- Instructions to follow -
Give the data again exactly, without images.

- Input data -

##########

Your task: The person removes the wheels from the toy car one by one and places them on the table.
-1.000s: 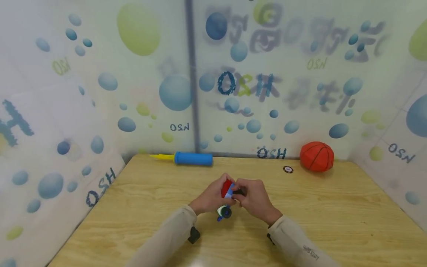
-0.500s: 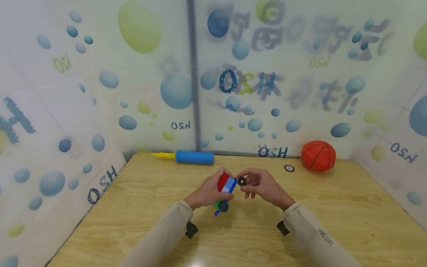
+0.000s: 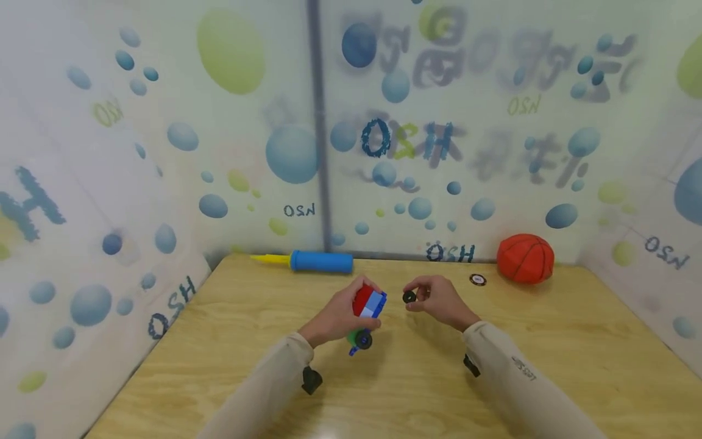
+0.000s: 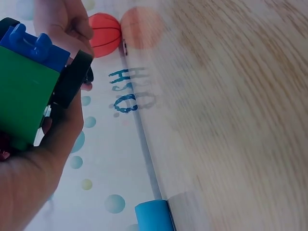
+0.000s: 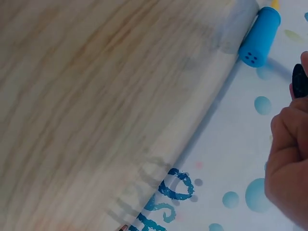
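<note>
In the head view my left hand (image 3: 336, 318) grips a toy brick vehicle (image 3: 370, 303) with red, white and blue parts. One black wheel (image 3: 364, 339) sits on its near end. Seen from the left wrist, the vehicle has a green block (image 4: 23, 91) and a blue end piece with hooks (image 4: 33, 45). My right hand (image 3: 443, 303) pinches a loose black wheel (image 3: 409, 297) between thumb and fingertips, to the right of the vehicle and apart from it. That wheel (image 5: 299, 81) shows edge-on at the side of the right wrist view. The left palm hides part of the vehicle.
A blue pump (image 3: 322, 262) with a yellow tip lies along the back edge of the wooden table (image 3: 230, 366). At the back right are a red basketball-patterned ball (image 3: 525, 258) and a small round chip (image 3: 478, 279). A bubble-printed wall (image 3: 247, 152) stands behind.
My right hand was at the vehicle's side. It has drawn away to the right with the loose wheel. The left hand has shifted slightly left, still holding the vehicle.
</note>
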Demonstrator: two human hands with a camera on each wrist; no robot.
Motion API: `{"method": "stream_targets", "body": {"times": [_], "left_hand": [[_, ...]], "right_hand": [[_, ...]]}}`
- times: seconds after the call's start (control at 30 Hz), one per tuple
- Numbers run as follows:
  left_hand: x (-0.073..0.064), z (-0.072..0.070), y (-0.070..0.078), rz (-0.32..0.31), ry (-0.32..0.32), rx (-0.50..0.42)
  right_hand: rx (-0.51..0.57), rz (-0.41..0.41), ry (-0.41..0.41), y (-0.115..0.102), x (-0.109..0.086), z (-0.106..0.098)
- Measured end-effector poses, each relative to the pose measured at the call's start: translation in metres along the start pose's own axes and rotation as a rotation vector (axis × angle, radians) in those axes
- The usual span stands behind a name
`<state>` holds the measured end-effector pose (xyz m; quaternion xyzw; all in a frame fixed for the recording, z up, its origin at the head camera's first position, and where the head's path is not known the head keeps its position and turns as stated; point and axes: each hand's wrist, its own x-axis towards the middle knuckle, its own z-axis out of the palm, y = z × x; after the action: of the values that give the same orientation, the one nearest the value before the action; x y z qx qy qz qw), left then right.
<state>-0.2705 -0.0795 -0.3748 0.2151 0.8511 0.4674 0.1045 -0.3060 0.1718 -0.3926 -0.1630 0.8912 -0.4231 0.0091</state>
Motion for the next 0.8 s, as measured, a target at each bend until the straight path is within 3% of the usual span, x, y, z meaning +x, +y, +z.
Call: {"method": "stream_targets", "body": {"times": [0.3,0.53,0.8], "left_hand": [[0.000,0.003,-0.001,0.009,0.005,-0.004],[-0.003,0.001,-0.003,0.021,0.007,-0.012],[-0.006,-0.001,-0.005,0.039,0.001,-0.014]], "right_hand": [[-0.098,-0.045,-0.036,0.016,0.015,0.005],[-0.151,0.032,-0.085,0.025,0.034,0.012],[-0.264,0.096,-0.121,0.017,0.053,0.018]]}}
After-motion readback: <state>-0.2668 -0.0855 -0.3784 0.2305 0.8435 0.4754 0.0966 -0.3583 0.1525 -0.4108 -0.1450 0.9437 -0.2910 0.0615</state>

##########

- Reply to the exercise -
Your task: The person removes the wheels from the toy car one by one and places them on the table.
-1.000s: 
-0.500s: 
+0.000s: 
+0.000s: 
+0.000s: 
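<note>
In the head view my left hand (image 3: 336, 318) grips a toy brick vehicle (image 3: 370, 303) with red, white and blue parts. One black wheel (image 3: 364, 339) sits on its near end. Seen from the left wrist, the vehicle has a green block (image 4: 23, 91) and a blue end piece with hooks (image 4: 33, 45). My right hand (image 3: 443, 303) pinches a loose black wheel (image 3: 409, 297) between thumb and fingertips, to the right of the vehicle and apart from it. That wheel (image 5: 299, 81) shows edge-on at the side of the right wrist view. The left palm hides part of the vehicle.
A blue pump (image 3: 322, 262) with a yellow tip lies along the back edge of the wooden table (image 3: 230, 366). At the back right are a red basketball-patterned ball (image 3: 525, 258) and a small round chip (image 3: 478, 279). A bubble-printed wall (image 3: 247, 152) stands behind.
My right hand was at the vehicle's side. It has drawn away to the right with the loose wheel. The left hand has shifted slightly left, still holding the vehicle.
</note>
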Demonstrator: two human hands with a camera on each wrist; no robot.
Motion API: `{"method": "stream_targets", "body": {"times": [_], "left_hand": [[_, ...]], "right_hand": [[_, ...]]}}`
- times: seconds after the call's start (control at 30 Hz), one per tuple
- Numbers run as follows:
  left_hand: x (-0.073..0.064), z (-0.072..0.070), y (-0.070..0.078), rz (-0.32..0.31), ry (-0.32..0.32), rx (-0.50..0.42)
  right_hand: rx (-0.51..0.57), rz (-0.41..0.41), ry (-0.41..0.41), y (-0.115..0.102), x (-0.109..0.086), z (-0.106..0.098)
- Measured end-effector poses, each relative to the pose measured at the call's start: translation in metres along the start pose's own axes and rotation as a rotation vector (axis × angle, radians) in those axes
- The usual span stands behind a name
`<state>` holds the measured end-effector pose (xyz m; quaternion xyzw; all in a frame fixed for the recording, z up, its origin at the head camera's first position, and where the head's path is not known the head keeps its position and turns as stated; point and axes: each hand's wrist, its own x-axis towards the middle knuckle, its own z-axis out of the palm, y = z × x; after the action: of the values that give the same orientation, the one nearest the value before the action; x y z qx qy qz qw), left then right.
<state>-0.2705 -0.0795 -0.3748 0.2151 0.8511 0.4674 0.1045 -0.3060 0.1718 -0.3926 -0.1630 0.8912 -0.4231 0.0091</state>
Motion for the next 0.8 s, as measured, a target at each bend until the straight path is within 3% of the usual span, x, y, z meaning +x, +y, +z.
Call: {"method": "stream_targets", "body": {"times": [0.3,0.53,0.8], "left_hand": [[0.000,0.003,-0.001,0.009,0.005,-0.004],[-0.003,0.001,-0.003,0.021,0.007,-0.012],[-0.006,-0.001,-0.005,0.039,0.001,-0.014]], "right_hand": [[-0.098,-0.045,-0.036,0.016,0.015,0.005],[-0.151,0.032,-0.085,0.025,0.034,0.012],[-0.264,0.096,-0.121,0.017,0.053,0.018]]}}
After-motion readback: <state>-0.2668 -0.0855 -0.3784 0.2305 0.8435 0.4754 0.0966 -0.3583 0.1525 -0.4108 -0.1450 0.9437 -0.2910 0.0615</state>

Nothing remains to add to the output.